> What to produce: A bare number is the expected answer: the count of lines in the data holding "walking".

(Data items)
=== Begin Enclosure ===
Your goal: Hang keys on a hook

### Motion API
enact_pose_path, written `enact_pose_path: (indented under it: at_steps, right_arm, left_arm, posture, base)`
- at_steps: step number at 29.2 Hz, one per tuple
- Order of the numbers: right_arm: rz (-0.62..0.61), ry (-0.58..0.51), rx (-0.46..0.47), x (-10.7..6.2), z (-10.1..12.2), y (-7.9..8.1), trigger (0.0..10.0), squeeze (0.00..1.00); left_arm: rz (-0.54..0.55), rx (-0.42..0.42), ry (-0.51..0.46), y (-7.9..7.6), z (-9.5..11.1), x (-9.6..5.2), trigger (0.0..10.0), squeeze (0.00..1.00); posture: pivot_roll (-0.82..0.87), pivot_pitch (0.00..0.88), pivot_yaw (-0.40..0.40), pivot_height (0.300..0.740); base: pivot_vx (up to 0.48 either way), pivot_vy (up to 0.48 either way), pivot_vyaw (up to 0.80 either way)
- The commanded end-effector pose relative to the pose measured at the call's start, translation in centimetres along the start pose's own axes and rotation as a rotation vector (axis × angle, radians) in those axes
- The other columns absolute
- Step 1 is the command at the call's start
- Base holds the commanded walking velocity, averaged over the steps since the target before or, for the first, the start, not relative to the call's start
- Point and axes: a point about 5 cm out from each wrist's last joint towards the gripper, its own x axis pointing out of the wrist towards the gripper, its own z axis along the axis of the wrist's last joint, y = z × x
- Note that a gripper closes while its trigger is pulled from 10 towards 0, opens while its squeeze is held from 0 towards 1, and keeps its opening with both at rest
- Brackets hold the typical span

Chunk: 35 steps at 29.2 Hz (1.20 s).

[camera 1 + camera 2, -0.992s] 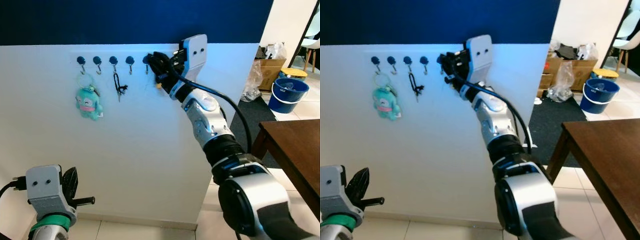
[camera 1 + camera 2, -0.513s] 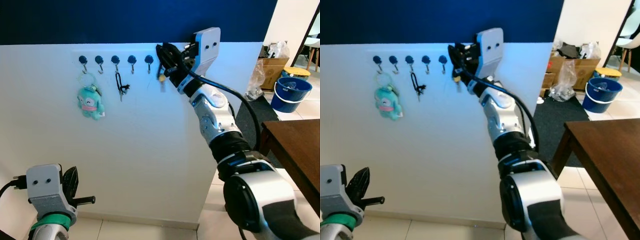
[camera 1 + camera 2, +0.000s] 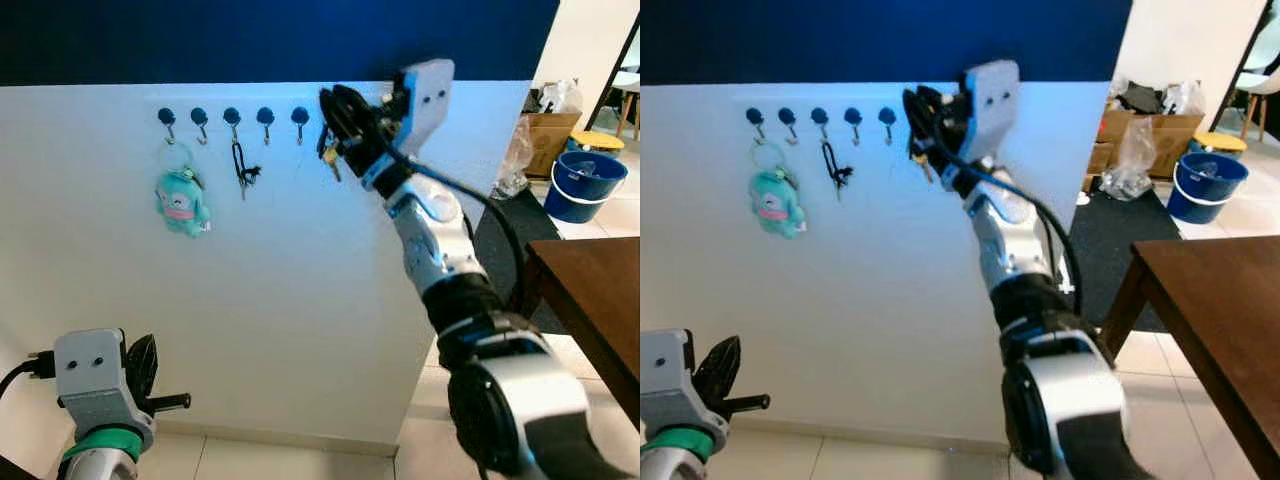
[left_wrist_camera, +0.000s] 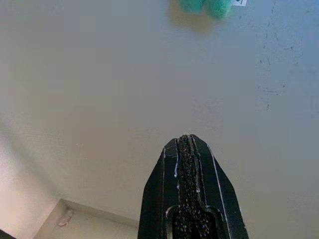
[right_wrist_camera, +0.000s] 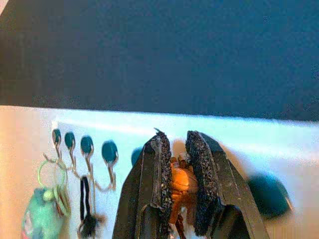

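Observation:
My right gripper [image 3: 334, 118] is raised against the white wall, just right of a row of dark blue hooks [image 3: 265, 117]. It is shut on the keys [image 5: 181, 183], whose orange-brown piece sits between the pads; a key [image 3: 328, 156] dangles below the fingers. The fifth hook [image 3: 299, 116] is bare, just left of the fingertips. Another knob [image 5: 269, 195] lies on the far side of the fingers. A teal plush keychain [image 3: 182, 201] hangs from the first hook, a black fob [image 3: 241, 168] from the third. My left gripper [image 4: 186, 143] hangs low, shut and empty.
A dark wooden table [image 3: 592, 290] stands at the right. Beyond it are a blue bucket [image 3: 582, 186], a cardboard box [image 3: 540, 132] and a dark rug [image 3: 500, 228]. The wall's upper band is dark blue [image 3: 250, 40]. Pale floor tiles [image 3: 300, 462] run along the wall's foot.
My right gripper has moved right and slightly up with the keys, uncovering the fifth hook it stood over. The left arm has not moved.

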Motion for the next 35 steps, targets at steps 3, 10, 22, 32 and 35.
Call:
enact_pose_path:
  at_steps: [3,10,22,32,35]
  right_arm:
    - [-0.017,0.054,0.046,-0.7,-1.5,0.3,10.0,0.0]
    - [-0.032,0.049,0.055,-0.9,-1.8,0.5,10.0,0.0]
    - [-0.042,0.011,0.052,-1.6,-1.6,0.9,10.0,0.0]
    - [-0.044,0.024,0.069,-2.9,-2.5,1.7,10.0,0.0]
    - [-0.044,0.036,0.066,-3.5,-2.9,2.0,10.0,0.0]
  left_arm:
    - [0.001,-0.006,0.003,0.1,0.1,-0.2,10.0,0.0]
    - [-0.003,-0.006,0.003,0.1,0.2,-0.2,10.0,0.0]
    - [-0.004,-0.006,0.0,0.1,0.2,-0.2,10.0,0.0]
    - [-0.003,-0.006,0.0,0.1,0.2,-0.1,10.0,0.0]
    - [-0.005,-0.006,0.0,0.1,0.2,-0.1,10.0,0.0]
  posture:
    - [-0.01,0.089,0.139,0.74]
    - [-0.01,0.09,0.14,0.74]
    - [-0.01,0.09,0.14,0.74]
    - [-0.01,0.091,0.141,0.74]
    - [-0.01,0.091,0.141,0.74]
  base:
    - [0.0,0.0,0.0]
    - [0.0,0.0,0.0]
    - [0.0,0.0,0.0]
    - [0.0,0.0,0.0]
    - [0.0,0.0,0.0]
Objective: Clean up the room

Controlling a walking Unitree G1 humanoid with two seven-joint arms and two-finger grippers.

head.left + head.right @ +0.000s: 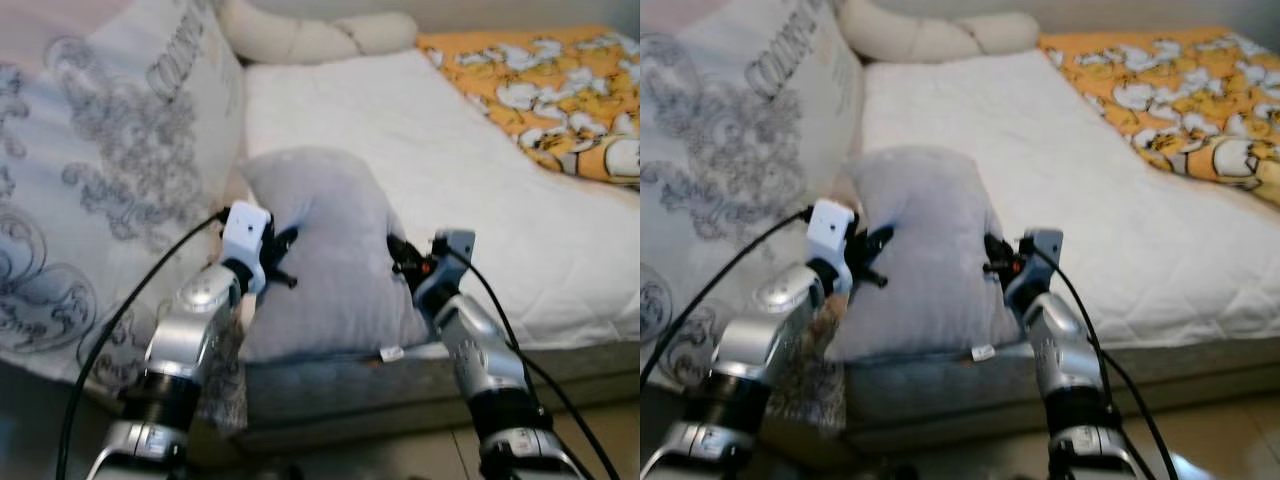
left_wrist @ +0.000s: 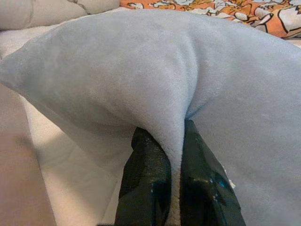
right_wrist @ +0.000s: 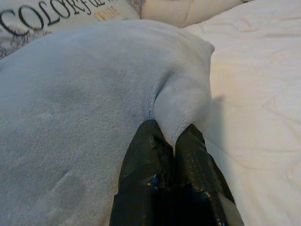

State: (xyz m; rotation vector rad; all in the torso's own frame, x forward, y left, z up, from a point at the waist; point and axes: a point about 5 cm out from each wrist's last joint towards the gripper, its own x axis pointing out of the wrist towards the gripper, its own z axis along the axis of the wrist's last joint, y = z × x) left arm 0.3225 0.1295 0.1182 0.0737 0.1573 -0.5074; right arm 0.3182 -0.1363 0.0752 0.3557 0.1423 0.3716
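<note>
A soft grey cushion (image 1: 325, 250) stands on the front edge of the white bed (image 1: 450, 170), held from both sides. My left gripper (image 1: 283, 250) is shut on a fold of its left edge; the left wrist view shows the fabric pinched between the fingers (image 2: 148, 179). On the cushion's right edge my right gripper (image 1: 400, 255) is shut too, squeezing a fold (image 3: 181, 110) between its fingers (image 3: 146, 160). The cushion (image 1: 920, 240) leans upright between the two arms.
A large white pillow with grey ornament print (image 1: 110, 170) leans at the left, touching the cushion. A cream bolster (image 1: 310, 35) lies at the head of the bed. An orange patterned blanket (image 1: 560, 90) covers the far right. Floor (image 1: 1210, 440) shows below the bed edge.
</note>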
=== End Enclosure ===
> Response: 2